It’s never too early to talk about pensions

By David Penney

We all have our memories from our school days.

A favourite teacher, the pain of cross country in the snow, the coagulated custard for school dinners, covering your maths textbook in pictures of Pink Floyd – to name but a few. 

One thing however you are unlikely to remember is ever talking about money - and I think I can say with some certainty that the word pension was not a word you are likely to have heard in the classroom.

The reality is that financial education has never been a priority in the UK and despite some improvements in recent years, its provision remains limited at best.

Even though the Money Advice Service, a Government-backed agency, claims that most children’s financial habits are formed by the age of seven, there remains no requirement to teach primary school children the basics of money management and secondary school children fair little better.

There is an increasing body of evidence to suggest that it really does matter. 

Academically, financial education can improve maths performance in key stage one and two as it provides children with a context when solving problems.

More importantly however, evidence from the United States shows that those states that include financial education in their curriculum have higher rates of saving which one has to assume will lead to high levels of financial security in adulthood.

It is an issue that was brought into sharp focus earlier this month during Pensions Awareness Week when we were reminded that while we may not be heading towards the pension timebomb once predicted, there are still many millions of people who are not properly considering how they will be supported in their retirement.

I say the timebomb is no longer ticking – well certainly not as loudly – as the introduction of auto-enrolment has brought an extra nine and half million savers into pension schemes so things are undoubtedly heading in the right direction.

However, this only tells half the story as low contribution rates, passive involvement and limited understanding of the opportunity provided by pensions means that balanced with increased life expectancy, the amount in your average defined contribution pension schemes is likely to fall some way short of providing that financial security that we all crave in later life. 

More worrying still is that according to a recent survey by Unbiased, one in six Britons over the age of 55 still have no private pension provision at all and that rises to more than a fifth when looking at the entire working age population.

In fact, despite being part of the auto-enrolment generation, nearly a quarter of adults under 35 have no pension savings at all. 

The plain fact is that as a society we just don’t do enough, early enough, to emphasise not just how important a pension is for long term financial well-being but what a fantastic opportunity they are for all.

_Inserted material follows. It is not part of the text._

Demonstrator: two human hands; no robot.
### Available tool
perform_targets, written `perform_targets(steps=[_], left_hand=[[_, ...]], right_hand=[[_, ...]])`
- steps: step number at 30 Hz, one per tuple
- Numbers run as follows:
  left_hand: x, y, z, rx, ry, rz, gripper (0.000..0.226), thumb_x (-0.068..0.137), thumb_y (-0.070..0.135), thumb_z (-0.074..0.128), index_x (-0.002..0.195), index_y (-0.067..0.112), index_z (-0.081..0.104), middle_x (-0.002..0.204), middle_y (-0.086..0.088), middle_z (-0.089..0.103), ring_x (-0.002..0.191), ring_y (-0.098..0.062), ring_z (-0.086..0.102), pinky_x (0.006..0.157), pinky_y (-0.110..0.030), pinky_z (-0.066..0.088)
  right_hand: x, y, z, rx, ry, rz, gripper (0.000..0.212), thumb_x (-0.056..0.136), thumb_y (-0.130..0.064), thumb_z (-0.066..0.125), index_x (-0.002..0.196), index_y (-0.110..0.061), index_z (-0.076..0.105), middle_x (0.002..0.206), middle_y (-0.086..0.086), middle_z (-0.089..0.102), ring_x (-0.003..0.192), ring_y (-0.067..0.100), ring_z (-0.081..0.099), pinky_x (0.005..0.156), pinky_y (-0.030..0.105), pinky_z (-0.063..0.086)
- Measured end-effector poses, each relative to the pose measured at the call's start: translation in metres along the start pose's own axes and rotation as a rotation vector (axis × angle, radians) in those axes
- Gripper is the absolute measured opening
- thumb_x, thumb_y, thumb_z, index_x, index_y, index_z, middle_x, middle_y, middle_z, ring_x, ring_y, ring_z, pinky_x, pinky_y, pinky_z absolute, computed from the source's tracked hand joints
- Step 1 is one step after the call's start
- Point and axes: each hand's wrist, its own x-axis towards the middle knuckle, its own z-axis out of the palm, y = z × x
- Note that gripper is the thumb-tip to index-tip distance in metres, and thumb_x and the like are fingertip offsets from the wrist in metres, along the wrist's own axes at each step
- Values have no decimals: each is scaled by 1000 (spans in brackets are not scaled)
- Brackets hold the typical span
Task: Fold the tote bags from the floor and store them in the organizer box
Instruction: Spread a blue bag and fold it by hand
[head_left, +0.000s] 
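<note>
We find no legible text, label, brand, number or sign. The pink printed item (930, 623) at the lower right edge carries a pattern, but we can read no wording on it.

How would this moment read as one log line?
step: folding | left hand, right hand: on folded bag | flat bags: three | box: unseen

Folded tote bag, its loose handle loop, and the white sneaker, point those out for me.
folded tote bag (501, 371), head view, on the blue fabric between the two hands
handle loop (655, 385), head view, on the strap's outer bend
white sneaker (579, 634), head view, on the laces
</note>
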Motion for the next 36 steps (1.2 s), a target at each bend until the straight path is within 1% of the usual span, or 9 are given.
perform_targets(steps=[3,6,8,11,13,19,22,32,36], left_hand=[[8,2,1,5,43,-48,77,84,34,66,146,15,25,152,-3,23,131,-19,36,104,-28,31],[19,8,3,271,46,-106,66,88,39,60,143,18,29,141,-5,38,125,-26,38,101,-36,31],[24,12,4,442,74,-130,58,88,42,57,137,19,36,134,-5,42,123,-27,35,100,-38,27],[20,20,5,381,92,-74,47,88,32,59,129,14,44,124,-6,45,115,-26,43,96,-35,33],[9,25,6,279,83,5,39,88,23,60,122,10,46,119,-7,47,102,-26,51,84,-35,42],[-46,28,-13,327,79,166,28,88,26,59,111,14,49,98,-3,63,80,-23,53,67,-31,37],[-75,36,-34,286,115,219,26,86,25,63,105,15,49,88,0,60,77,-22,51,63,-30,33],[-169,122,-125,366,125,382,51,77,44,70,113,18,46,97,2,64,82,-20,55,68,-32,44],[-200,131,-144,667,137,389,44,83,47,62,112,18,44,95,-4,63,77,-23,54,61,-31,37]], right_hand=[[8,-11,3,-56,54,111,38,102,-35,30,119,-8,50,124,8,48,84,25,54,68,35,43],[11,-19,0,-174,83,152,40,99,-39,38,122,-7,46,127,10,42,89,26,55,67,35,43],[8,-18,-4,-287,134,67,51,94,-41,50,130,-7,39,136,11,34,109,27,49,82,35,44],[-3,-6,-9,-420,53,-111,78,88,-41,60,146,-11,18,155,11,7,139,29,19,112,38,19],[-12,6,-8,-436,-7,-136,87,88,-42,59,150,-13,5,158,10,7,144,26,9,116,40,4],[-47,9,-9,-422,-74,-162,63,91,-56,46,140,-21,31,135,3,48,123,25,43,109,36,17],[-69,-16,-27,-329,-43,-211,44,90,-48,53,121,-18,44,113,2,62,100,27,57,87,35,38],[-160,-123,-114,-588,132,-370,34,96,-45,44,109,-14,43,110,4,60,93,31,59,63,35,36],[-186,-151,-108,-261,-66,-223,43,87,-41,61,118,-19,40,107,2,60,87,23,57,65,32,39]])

In a world where everywhere we turn, somebody wants to relieve you of your hard-earned money, we should be shouting from the rooftops about how the tax relief makes a pension a more effective money grower than almost any other mainstream investment.

We should be doing more to encourage those millions of workers with workplace pensions to find out how much they can increase their own contribution by and whether this means their employer will increase theirs. They often will and that is fundamentally free money!

In the end it all comes back to financial education and developing a culture from the earliest age that embraces the concept of delayed gratification, where making a small sacrifice today can have significant benefits tomorrow.

Young people should be leaving school and heading off into the world of work with the seeds of financial capability already firmly planted, where they understand about budgeting, saving, pensions and that wonderful world of compounding.

Of course it is never too late to start saving for retirement but maybe in the future, rather than posters on a maths books, some Pink Floyd lyrics might be more appropriate. 

You are young and life is long, and there is time to kill today

And then one day you find ten years have got behind you

No one told you when to run, you missed the starting gun

Or to misquote another Pink Floyd classic, when it comes to financial education, we can no longer afford to leave them kids alone.  

The Partner Practice is an Appointed Representative of and represents only St. James's Place Wealth Management plc (which is authorised and regulated by the Financial Conduct Authority) for the purpose of advising solely on the group's wealth management products and services, more details of which are set out on the group's website www.sjp.co.uk/products The 'St. James's Place Partnership' and the title 'Partner' are marketing terms used to describe St. James's Place representatives.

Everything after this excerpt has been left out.